Идти было недалеко, и все же, надеясь успеть, я затараторила:
– Андрей, пожалуйста, не поступай со мной так! Зачем тебе связывать свою жизнь с нелюбимой? Я ведь не нужна тебе!
– Помолчи! – оборвал он мою попытку достучаться до его разума и души. – Я или кто-то другой – не важно, главное, чтобы ты осталась в стае!
Шлепанцы на размер больше, чем требовалось, спадали с моих ног – так быстро Андрей тащил меня за собой.
В комнате с клеткой ожидал сюрприз – перед диваном стоял накрытый льняной скатертью стол. Щедро заставленный блюдами с мясом, овощами и фруктами, с тканевыми белоснежными салфетками, он выглядел нереальным. Да и старший Горобинский, чинно восседавший во главе стола, показался галлюцинацией.
– Что-то вы задержались, дети. Неужто делали мне внука?
Я поперхнулась воздухом от возмущения, Андрей помрачнел еще больше.
– Нет? Жаль, – зло взглянув на сына, тяжко вздохнул вожак. – Не хочешь вливаться в нашу семью по-хорошему, Мария?
Я промолчала. Он себя вообще слышит? Бред, какой же бред! Ситуации ненормальнее не придумаешь.
– Меня обратили насильно, держали в клетке, преследовали, похищали. И теперь я еще должна выйти замуж и рожать вам внуков?! Я похожа на сумасшедшую?
Встав из-за стола, Захарий приблизился вплотную и погладил меня по щеке, как кошку:
– Клянусь тебе, девочка, ты не уйдешь с турбазы свободной.
– Значит, меня вынесут вперед ногами, – пробормотала я обреченно.
Вожак осуждающе покачал головой:
– Думать о смерти в столь юном возрасте глупо. Нужно бороться за жизнь, выгрызать у судьбы счастье зубами.
– Что вы сейчас и делаете, мучая меня? – спросила я с горечью. – Вот только я – сомнительное счастье, клянусь вам. Мои способности случайны и недолговечны. На вас-то я не могу повлиять, так какой из меня ментальщик?
Захарий не ответил. Ушел, жестом позвав за собой сына.
Могу собой гордиться – я испортила всегда готовым пожрать оборотням аппетит.
Опустившись на диван, подобрала под себя ноги. В чужом халате, фактически голая, раздавленная заявлением вожака, что меня ни за что не отпустят, ощущала себя актрисой абсурдного фильма, в котором, как ни стараются герои исправить ситуацию, делают только хуже.
Оставшись одна, ощутила удушье. Воздуха не хватало, и я задыхалась. Паника захлестывала. Наступило четкое осознание всей серьезности ситуации.
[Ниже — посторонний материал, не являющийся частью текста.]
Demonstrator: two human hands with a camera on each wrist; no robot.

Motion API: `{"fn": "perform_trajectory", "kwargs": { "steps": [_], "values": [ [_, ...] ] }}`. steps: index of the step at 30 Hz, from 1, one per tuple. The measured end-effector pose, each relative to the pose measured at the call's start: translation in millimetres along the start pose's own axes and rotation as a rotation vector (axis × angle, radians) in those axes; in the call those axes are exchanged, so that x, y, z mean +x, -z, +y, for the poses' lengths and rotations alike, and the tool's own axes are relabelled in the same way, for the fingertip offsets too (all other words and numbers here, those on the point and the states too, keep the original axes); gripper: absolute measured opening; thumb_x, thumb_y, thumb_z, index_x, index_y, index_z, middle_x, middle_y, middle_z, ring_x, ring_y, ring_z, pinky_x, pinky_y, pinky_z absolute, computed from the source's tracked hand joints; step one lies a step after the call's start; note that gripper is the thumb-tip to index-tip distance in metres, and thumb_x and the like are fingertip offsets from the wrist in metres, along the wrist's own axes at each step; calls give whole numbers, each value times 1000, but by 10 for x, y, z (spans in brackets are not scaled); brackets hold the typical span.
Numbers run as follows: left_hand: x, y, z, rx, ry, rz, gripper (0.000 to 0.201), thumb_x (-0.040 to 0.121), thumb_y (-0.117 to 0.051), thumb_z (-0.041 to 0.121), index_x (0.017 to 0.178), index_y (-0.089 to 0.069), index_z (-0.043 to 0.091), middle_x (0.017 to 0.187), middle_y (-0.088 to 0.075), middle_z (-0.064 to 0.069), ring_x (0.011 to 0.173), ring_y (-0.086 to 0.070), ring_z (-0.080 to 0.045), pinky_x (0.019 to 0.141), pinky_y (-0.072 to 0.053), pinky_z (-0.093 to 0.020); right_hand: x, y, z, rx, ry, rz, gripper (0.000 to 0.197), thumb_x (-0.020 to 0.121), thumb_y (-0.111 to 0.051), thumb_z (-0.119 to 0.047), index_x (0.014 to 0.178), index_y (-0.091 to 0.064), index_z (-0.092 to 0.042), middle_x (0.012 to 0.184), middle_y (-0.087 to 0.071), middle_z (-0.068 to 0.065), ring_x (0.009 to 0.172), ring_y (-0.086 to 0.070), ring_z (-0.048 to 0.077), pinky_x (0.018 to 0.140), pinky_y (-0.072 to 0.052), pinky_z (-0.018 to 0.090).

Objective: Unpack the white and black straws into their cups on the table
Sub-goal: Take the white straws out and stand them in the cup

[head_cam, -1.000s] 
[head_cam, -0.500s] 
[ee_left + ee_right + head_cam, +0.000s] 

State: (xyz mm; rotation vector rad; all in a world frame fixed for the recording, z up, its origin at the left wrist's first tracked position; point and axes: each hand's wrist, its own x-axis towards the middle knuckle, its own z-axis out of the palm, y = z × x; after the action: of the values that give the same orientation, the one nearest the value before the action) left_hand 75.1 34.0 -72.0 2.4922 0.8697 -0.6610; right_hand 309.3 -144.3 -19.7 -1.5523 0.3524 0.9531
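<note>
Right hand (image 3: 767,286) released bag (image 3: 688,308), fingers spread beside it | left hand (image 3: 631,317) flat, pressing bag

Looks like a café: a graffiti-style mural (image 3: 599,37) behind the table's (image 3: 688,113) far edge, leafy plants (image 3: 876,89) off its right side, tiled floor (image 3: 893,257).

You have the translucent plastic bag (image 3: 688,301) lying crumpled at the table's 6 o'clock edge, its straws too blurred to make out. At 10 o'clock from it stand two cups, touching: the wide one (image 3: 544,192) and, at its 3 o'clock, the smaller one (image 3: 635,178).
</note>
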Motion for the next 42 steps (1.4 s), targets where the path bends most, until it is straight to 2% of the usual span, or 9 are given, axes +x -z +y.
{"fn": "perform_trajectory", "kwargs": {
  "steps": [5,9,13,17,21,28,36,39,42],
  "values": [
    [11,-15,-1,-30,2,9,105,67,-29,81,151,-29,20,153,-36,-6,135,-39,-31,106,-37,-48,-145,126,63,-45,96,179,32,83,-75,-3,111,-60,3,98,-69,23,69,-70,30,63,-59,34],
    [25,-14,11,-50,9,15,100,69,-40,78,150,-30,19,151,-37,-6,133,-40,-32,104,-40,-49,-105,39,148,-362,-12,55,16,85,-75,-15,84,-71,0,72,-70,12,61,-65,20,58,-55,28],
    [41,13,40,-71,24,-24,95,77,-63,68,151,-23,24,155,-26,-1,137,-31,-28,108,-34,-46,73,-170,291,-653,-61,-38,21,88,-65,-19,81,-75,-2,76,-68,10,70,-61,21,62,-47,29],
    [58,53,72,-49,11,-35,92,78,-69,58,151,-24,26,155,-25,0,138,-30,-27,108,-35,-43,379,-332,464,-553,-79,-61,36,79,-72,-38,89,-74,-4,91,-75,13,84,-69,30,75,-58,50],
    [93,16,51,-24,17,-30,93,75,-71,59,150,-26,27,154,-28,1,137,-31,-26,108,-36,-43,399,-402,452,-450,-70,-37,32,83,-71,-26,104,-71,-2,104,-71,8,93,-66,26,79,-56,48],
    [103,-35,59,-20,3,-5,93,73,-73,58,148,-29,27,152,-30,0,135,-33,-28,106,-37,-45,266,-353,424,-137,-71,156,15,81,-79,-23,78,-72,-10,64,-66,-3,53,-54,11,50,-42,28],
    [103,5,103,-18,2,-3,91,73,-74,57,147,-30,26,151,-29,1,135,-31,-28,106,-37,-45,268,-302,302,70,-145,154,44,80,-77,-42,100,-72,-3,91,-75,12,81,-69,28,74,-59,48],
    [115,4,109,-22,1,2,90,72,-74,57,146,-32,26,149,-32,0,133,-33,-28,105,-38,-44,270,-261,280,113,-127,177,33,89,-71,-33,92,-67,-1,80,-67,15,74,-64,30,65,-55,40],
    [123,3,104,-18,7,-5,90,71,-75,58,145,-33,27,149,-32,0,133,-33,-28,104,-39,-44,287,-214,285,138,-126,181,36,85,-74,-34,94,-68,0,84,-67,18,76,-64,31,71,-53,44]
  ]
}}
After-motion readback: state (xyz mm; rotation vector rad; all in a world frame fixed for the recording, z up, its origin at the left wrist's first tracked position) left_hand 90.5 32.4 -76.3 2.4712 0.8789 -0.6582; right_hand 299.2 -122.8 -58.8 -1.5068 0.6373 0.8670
Горобинский-старший не шутил – не соглашусь на Андрея, отдадут всем желающим. А сколько на поляне было волков без пары? Двадцать? Тридцать? Откуда такая жестокость? Или все же пугают и ничего не случится?.. Проявлю стойкость – и меня будут вынуждены отпустить? Не до конца же они монстры, что-то светлое должно оставаться в их душах? Абсолютно плохих людей не бывает. Или же я ошибаюсь и Горобинские еще хуже, чем кажутся?